EXERCISE: For this exercise, repeat every line of the material exactly.

○ ○ ○ ○ ○ ○ ○

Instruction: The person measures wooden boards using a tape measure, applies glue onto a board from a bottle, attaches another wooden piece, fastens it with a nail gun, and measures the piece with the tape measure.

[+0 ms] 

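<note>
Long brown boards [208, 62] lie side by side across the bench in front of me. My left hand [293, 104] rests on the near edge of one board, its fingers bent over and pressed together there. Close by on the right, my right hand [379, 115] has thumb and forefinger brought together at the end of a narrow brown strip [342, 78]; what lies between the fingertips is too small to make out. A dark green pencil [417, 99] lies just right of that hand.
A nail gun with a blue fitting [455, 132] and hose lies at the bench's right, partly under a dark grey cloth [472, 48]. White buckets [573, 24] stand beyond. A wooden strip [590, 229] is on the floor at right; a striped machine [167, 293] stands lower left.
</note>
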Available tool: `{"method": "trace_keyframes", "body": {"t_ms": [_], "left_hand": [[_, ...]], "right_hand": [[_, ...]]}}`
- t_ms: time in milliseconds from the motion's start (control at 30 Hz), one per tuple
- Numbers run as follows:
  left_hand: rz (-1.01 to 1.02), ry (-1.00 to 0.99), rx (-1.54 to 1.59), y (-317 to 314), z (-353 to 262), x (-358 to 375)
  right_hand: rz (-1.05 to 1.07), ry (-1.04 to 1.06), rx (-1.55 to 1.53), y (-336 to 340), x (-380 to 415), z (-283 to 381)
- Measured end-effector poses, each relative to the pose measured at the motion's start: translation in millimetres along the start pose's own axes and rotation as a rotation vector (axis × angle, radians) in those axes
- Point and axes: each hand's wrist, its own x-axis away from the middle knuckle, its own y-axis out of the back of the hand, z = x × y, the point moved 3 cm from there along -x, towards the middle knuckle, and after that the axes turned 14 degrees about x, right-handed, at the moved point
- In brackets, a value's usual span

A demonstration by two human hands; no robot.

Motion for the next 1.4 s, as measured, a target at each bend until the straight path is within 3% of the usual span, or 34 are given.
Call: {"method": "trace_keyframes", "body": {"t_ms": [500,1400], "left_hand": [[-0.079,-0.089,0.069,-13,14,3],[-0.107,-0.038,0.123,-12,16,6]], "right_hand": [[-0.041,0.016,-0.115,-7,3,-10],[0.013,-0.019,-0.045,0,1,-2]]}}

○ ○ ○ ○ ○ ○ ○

OUTPUT FOR THIS TASK:
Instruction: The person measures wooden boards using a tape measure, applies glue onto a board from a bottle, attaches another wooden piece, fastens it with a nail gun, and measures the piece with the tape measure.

[+0 ms] 

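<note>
Long brown boards [208, 62] lie side by side across the bench in front of me. My left hand [293, 104] rests on the near edge of one board, its fingers bent over and pressed together there. Close by on the right, my right hand [379, 115] has thumb and forefinger brought together at the end of a narrow brown strip [342, 78]; what lies between the fingertips is too small to make out. A dark green pencil [417, 99] lies just right of that hand.
A nail gun with a blue fitting [455, 132] and hose lies at the bench's right, partly under a dark grey cloth [472, 48]. White buckets [573, 24] stand beyond. A wooden strip [590, 229] is on the floor at right; a striped machine [167, 293] stands lower left.
</note>
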Available tool: `{"method": "trace_keyframes", "body": {"t_ms": [_], "left_hand": [[_, ...]], "right_hand": [[_, ...]]}}`
- t_ms: time in milliseconds from the motion's start (control at 30 Hz), one per tuple
- Numbers run as follows:
  left_hand: rz (-1.01 to 1.02), ry (-1.00 to 0.99), rx (-1.54 to 1.59), y (-317 to 314), z (-353 to 262), x (-358 to 375)
  right_hand: rz (-1.05 to 1.07), ry (-1.04 to 1.06), rx (-1.55 to 1.53), y (-336 to 340), x (-380 to 415), z (-283 to 381)
- Measured end-effector poses, each relative to the pose measured at the motion's start: translation in millimetres along the start pose's own axes and rotation as a rotation vector (axis × angle, radians) in those axes
- Point and axes: each hand's wrist, its own x-axis away from the middle knuckle, its own y-axis out of the back of the hand, z = x × y, the point moved 3 cm from there along -x, towards the middle knuckle, and after that the axes turned 14 degrees about x, right-handed, at the moved point
- In brackets, a value's usual span

A demonstration by two human hands; no robot.

Motion for the next 1.4 s, as measured, a target at each bend until the straight path is within 3% of the usual span, or 34 are given.
Call: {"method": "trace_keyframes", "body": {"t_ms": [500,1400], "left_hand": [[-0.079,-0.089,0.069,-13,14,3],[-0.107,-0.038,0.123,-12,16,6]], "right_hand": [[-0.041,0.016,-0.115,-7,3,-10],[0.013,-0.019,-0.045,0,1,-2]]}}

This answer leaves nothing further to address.